Humanos, natureza e tecnologia

A cidade do futuro terá de ser a soma equilibrada destes três vectores

“Não há um planeta adaptado à globalização”, diz-nos Bruno Latour, filósofo, antropólogo e sociólogo francês que recentemente perdemos, com apenas 75 anos, no seu livro “Down to Earth: Politics in the New Climatic Regime”, de 2018. Latour foi um dos mais reconhecidos e influentes pensadores contemporâneos, com um trabalho de enorme relevância sobre a relação entre a Humanidade e o planeta Terra e, especificamente, sobre a forma como é percepcionada a emergência climática. Com um espírito criativo mas também analítico e seguramente surpreende, põe ênfase no facto de que a separação existente entre a cultura, entre aquilo que é produzido pelo ser humano, e a natureza provoca uma impossibilidade real no entendimento das questões climáticas. Há, em nós, uma iliteracia ecológica profunda, de raiz cultural, que é difícil de fazer desaparecer.

Latour põe o dedo na ferida. Enquanto espécie dominante temos de facto uma incapacidade colectiva de compreender a noção de ecossistema. E, na sua lucidez, dá-nos pistas claras sobre aquilo que deveria ser feito e sobre o que podemos evitar fazer em relação a estes temas, poupando recursos e tempo. No livro “Facing Gaia”, onde reúne oito palestras suas, este autor apresenta o que, na sua óptica, podem ser as bases para uma futura colaboração entre cientistas, teólogos, activistas e artistas, à medida que todos nós nos começamos a ajustar a um novo regime climático, disruptivo e de carácter catastrófico. O que é de enorme importância em Latour é o seu interesse em provocar uma maior colaboração e dinâmica entre cultura e ciência no sentido de nos tornar a nós, humanos, mais capazes de evoluir nesta relação primordial com o planeta que habitamos, num entendimento profundo sobre a natureza.

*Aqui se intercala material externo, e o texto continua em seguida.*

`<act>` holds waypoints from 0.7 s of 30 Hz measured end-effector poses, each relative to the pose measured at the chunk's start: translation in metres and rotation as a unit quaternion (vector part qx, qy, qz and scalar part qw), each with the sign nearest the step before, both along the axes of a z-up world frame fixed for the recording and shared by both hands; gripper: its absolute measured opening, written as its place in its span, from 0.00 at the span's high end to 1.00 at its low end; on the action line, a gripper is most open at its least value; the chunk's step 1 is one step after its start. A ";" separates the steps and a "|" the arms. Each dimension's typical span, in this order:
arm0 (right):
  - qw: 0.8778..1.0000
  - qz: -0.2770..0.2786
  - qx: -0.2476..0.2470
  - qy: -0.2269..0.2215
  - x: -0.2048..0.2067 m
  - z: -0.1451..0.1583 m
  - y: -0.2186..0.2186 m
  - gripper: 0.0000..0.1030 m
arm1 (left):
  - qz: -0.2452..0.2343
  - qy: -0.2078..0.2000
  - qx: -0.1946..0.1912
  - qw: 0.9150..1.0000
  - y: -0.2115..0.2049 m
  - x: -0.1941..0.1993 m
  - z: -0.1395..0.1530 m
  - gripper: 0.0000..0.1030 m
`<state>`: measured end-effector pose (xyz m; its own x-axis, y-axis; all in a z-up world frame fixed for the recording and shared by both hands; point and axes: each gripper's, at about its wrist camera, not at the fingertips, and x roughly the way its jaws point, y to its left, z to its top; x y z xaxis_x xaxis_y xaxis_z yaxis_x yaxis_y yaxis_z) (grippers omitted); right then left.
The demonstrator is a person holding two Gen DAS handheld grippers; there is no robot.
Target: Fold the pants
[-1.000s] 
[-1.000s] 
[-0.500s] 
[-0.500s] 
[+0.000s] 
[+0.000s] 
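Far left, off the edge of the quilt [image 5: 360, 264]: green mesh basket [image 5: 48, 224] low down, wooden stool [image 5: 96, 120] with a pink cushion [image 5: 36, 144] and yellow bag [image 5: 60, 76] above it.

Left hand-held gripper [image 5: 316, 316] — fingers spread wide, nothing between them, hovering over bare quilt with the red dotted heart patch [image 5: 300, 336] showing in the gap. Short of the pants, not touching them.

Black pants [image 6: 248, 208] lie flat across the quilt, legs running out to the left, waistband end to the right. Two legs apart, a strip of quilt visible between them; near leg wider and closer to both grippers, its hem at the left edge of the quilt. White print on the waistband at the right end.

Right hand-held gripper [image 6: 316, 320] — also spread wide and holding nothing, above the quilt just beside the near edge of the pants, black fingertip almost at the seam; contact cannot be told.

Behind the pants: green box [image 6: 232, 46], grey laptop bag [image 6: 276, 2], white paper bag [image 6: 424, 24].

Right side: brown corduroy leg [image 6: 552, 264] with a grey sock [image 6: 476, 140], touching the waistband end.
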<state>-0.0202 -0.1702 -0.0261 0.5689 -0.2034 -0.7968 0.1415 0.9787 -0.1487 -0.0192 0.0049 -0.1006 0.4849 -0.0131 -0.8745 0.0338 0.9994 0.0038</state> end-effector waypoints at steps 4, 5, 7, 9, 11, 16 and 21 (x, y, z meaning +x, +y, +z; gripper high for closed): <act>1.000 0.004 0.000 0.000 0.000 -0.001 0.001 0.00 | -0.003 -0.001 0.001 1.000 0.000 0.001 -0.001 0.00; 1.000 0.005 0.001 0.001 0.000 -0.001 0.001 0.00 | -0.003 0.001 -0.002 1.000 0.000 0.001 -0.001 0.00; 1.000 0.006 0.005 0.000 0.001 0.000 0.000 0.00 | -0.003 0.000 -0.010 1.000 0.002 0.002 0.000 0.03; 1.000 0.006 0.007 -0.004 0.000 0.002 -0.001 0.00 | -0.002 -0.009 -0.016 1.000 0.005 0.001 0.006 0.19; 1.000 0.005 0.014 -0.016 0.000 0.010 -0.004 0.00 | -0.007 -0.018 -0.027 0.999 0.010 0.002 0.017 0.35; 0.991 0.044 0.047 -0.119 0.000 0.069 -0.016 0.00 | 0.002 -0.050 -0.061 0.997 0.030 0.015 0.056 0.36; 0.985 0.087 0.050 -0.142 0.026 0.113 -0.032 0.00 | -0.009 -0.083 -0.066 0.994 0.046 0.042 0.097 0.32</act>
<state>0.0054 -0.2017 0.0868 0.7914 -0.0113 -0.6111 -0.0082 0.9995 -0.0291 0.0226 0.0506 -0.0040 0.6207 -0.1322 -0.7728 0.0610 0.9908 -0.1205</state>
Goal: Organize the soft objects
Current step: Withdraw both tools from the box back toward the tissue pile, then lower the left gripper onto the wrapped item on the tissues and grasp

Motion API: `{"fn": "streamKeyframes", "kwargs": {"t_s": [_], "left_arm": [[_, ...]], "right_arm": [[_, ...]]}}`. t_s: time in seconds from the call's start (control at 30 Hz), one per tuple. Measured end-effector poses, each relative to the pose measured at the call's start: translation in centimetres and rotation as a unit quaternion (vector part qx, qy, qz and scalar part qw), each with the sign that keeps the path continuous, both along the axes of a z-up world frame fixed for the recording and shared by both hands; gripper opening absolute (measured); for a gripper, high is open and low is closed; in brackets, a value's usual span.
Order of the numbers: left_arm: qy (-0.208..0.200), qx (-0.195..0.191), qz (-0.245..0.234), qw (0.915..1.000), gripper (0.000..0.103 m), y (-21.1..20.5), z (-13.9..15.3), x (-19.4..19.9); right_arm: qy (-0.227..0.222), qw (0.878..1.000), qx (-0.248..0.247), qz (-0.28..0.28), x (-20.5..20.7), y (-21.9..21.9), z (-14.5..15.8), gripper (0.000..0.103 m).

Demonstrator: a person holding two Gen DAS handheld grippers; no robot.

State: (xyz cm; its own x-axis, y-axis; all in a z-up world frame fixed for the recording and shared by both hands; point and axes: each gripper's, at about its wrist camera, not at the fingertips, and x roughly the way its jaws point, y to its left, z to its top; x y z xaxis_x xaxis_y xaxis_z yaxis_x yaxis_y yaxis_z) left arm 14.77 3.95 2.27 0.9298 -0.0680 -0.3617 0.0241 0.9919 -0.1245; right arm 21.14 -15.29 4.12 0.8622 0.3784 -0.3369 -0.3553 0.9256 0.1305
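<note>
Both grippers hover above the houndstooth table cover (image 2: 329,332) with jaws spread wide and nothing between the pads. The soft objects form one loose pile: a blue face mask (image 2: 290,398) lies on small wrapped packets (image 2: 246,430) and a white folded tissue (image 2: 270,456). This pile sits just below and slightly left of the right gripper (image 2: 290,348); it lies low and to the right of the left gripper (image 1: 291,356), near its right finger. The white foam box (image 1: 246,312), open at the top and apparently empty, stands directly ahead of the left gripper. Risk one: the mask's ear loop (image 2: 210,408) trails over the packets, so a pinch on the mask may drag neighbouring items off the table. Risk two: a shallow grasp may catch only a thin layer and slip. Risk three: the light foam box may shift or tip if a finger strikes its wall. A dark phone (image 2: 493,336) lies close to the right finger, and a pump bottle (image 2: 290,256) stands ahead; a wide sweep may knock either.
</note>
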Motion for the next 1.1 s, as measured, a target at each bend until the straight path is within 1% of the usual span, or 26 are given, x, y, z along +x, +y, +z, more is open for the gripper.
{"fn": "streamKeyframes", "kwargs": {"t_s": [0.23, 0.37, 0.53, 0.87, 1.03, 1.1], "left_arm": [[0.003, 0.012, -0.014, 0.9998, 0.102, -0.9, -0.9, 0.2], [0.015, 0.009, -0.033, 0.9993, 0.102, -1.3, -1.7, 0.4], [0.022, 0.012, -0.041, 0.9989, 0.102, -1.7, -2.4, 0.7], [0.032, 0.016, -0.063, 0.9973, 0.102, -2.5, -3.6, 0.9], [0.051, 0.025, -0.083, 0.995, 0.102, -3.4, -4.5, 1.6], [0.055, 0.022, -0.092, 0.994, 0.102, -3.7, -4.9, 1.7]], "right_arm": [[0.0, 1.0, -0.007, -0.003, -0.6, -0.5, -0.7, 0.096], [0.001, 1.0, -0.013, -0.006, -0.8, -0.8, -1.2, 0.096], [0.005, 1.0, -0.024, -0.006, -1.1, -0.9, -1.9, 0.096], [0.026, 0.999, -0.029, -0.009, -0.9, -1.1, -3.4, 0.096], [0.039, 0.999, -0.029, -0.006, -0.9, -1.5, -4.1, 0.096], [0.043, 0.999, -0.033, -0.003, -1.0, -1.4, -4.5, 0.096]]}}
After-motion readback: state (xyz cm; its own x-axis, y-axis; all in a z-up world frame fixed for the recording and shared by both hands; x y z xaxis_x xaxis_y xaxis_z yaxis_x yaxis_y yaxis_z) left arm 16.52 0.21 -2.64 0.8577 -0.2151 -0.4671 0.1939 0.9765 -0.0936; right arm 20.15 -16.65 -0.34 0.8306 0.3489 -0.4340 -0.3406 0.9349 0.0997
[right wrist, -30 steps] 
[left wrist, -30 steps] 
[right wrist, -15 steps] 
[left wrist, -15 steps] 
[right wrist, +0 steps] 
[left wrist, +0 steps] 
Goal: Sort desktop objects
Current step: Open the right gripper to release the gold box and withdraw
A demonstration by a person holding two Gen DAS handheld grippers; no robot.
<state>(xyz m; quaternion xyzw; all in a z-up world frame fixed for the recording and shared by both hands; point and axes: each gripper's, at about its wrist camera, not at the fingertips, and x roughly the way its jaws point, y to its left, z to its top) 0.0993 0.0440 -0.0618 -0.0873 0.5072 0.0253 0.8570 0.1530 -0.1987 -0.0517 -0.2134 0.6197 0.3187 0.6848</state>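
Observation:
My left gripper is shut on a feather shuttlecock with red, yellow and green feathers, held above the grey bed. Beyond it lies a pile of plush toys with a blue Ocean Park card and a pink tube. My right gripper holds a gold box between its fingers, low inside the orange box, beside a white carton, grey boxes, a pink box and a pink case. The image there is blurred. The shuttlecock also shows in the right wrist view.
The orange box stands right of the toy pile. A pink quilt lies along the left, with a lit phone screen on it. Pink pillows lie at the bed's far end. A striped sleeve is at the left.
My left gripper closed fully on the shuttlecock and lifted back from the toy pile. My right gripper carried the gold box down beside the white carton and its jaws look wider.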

Ora é aqui que as cidades são peças-chaves. Queiramos ou não, é nelas, é através delas que a mais expressiva coabitação do ser humano com o seu planeta tem lugar. É nelas que este exercício de combinação entre tecnologia, cultura e natureza pode acontecer. E se durante muitos séculos a criação de uma cidade parecia implicar, de forma consistente, a eliminação da natureza, submergida pela construção e pela adição de tecnologia, hoje em dia, decisores políticos, designers, arquitectos e cidadãos, no seu todo, sabem mais. Sabem que a cidade do futuro terá de ser a soma equilibrada destes três vectores.

“Se eu pudesse mudar uma coisa, seria sair do sistema de produção e construir uma ecologia política”, propõe Latour. Ao que se pode acrescentar, construir uma ecoliteracia colectiva, em que a plataforma estrutural é a cidade.